*Work to be completed:* Print the listing below in full. Alter nothing.

*Supplied data:*
- Opening Delimiter -

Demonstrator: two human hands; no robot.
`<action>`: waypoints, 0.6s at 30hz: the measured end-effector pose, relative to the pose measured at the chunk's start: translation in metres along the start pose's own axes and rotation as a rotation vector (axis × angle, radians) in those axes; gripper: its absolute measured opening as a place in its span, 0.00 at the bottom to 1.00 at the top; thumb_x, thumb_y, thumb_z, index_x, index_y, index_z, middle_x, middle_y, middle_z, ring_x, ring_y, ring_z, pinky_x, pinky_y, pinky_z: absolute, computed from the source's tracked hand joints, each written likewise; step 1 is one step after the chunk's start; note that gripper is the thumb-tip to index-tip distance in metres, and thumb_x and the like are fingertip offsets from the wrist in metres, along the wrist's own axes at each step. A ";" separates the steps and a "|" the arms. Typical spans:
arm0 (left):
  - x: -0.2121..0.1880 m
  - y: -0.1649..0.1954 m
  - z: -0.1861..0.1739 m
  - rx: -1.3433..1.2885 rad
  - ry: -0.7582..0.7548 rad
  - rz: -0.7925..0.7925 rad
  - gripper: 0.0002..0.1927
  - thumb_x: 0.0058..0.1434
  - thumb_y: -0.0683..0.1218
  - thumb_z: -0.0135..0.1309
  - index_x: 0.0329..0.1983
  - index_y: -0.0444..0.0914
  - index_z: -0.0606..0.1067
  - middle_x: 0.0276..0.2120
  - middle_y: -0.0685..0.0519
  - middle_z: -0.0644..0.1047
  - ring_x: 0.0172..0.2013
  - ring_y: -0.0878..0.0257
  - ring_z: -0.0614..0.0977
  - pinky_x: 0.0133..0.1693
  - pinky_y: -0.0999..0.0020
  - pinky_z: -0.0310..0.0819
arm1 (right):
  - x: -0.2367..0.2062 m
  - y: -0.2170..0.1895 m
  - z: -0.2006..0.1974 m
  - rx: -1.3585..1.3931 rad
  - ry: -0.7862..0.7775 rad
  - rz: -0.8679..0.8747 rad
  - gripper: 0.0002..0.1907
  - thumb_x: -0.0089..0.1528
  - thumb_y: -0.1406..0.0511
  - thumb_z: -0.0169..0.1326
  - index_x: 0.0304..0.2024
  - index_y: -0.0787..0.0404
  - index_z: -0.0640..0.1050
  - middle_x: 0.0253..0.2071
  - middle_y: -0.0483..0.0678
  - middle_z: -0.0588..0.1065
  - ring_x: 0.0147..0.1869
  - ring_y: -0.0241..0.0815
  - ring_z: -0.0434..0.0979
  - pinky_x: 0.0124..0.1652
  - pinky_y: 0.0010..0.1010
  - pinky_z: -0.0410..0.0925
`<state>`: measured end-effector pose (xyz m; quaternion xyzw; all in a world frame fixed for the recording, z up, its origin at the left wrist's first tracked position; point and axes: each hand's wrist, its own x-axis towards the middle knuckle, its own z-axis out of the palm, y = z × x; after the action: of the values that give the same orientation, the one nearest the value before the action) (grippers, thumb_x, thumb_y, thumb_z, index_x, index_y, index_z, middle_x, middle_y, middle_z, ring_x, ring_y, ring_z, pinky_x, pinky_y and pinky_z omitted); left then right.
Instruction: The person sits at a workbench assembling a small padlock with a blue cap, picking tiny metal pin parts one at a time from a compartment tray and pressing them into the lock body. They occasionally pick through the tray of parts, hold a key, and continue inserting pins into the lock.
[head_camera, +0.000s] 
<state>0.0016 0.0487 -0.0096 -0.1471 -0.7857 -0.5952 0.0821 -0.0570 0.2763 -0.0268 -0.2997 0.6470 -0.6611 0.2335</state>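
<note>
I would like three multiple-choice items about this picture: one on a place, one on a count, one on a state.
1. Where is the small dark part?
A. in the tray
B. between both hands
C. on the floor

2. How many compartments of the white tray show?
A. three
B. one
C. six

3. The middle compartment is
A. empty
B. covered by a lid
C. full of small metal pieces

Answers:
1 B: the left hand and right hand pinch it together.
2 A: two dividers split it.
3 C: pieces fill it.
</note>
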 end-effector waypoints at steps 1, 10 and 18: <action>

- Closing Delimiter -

*Answer box:*
Demonstrator: two human hands; no robot.
`<action>`: waypoints, 0.6s at 30hz: the measured end-effector pose, relative to the pose measured at the chunk's start: translation in metres along the start pose's own axes and rotation as a rotation vector (axis × angle, radians) in those axes; gripper: its absolute measured opening as a place in its span, 0.00 at the bottom to 1.00 at the top; thumb_x, thumb_y, thumb_z, index_x, index_y, index_z, middle_x, middle_y, middle_z, ring_x, ring_y, ring_z, pinky_x, pinky_y, pinky_z: absolute, computed from the source's tracked hand joints, each written likewise; step 1 is one step after the chunk's start; note that gripper is the thumb-tip to index-tip distance in metres, and thumb_x and the like are fingertip offsets from the wrist in metres, along the wrist's own axes at each step. A ";" separates the steps and a "|" the arms. Typical spans:
arm0 (left):
  - x: -0.2121..0.1880 m
  - y: -0.1649..0.1954 m
  - z: -0.1861..0.1739 m
  - rx: -1.3433..1.2885 rad
  - ry: -0.7582..0.7548 rad
  - rz: -0.7925..0.7925 rad
  - gripper: 0.0002..0.1927
  - thumb_x: 0.0058..0.1434
  - thumb_y: -0.0683..0.1218
  - thumb_z: -0.0135..0.1309
  - index_x: 0.0329..0.1983
  - index_y: -0.0444..0.0914
  - index_z: -0.0606..0.1067
  - middle_x: 0.0276..0.2120
  - middle_y: -0.0685..0.0519
  - middle_z: -0.0644..0.1047
  - ring_x: 0.0172..0.2013
  - ring_y: -0.0878..0.0257
  - ring_z: -0.0614..0.0977
  - pinky_x: 0.0133..0.1693
  - pinky_y: -0.0999..0.0020
  - pinky_z: -0.0310..0.0819
arm1 (right):
  - x: -0.2367..0.2062 m
  - y: -0.2170..0.1895 m
  - z: -0.2006..0.1974 m
  - rx: -1.3585..1.3931 rad
  - ry: -0.7862..0.7775 rad
  - rz: -0.8679..0.8747 rad
  - gripper: 0.0002..0.1907
  - thumb_x: -0.0089..0.1528
  - thumb_y: -0.1406..0.0511
  - thumb_z: -0.0169..0.1326
  - index_x: 0.0304..0.2024
  - index_y: -0.0787..0.0404
  - index_z: -0.0640..0.1050
  - middle_x: 0.0253..0.2071
  - middle_y: -0.0483..0.0678
  - middle_z: -0.0588..0.1065
  - ring_x: 0.0147..0.1869
  - ring_y: -0.0241..0.0815
  - ring_z: -0.0434..0.0979
  - pinky_x: 0.0124..0.1652
  - pinky_y: 0.0010..0.1010
  - pinky_z: -0.0410..0.0925
`<state>`: measured end-effector pose (xyz m; quaternion xyzw; all in a world frame fixed for the recording, z up, its origin at the left wrist's first tracked position; point and axes: each hand's wrist, its own x-axis towards the middle knuckle, its own z-axis out of the palm, y = z × x; after the action: of the values that give the same orientation, the one nearest the value before the action) (grippers, thumb_x, thumb_y, thumb_z, index_x, index_y, index_z, middle_x, middle_y, middle_z, ring_x, ring_y, ring_z, pinky_x, pinky_y and pinky_z omitted); left then right.
Instruction: The person sits at a workbench assembling a small padlock with a blue cap, picking tiny metal pin parts one at a time from a compartment tray and pressing them into the lock body. They occasionally pick through the tray of parts, hold a key, and continue inserting pins into the lock.
[head_camera, +0.000s] 
<state>0.0016 0.0487 -0.0096 -0.1471 -0.7857 -0.5952 0.0821 -0.0570 0.2763 -0.0268 -0.2997 0.6470 -0.6611 0.2335</state>
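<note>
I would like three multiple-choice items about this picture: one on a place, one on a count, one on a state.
1. Where is the small dark part?
A. in the tray
B. between both hands
C. on the floor

2. How many compartments of the white tray show?
A. three
B. one
C. six

3. The middle compartment is
A. empty
B. covered by a lid
C. full of small metal pieces

Answers:
1 B: the left hand and right hand pinch it together.
2 A: two dividers split it.
3 C: pieces fill it.
</note>
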 end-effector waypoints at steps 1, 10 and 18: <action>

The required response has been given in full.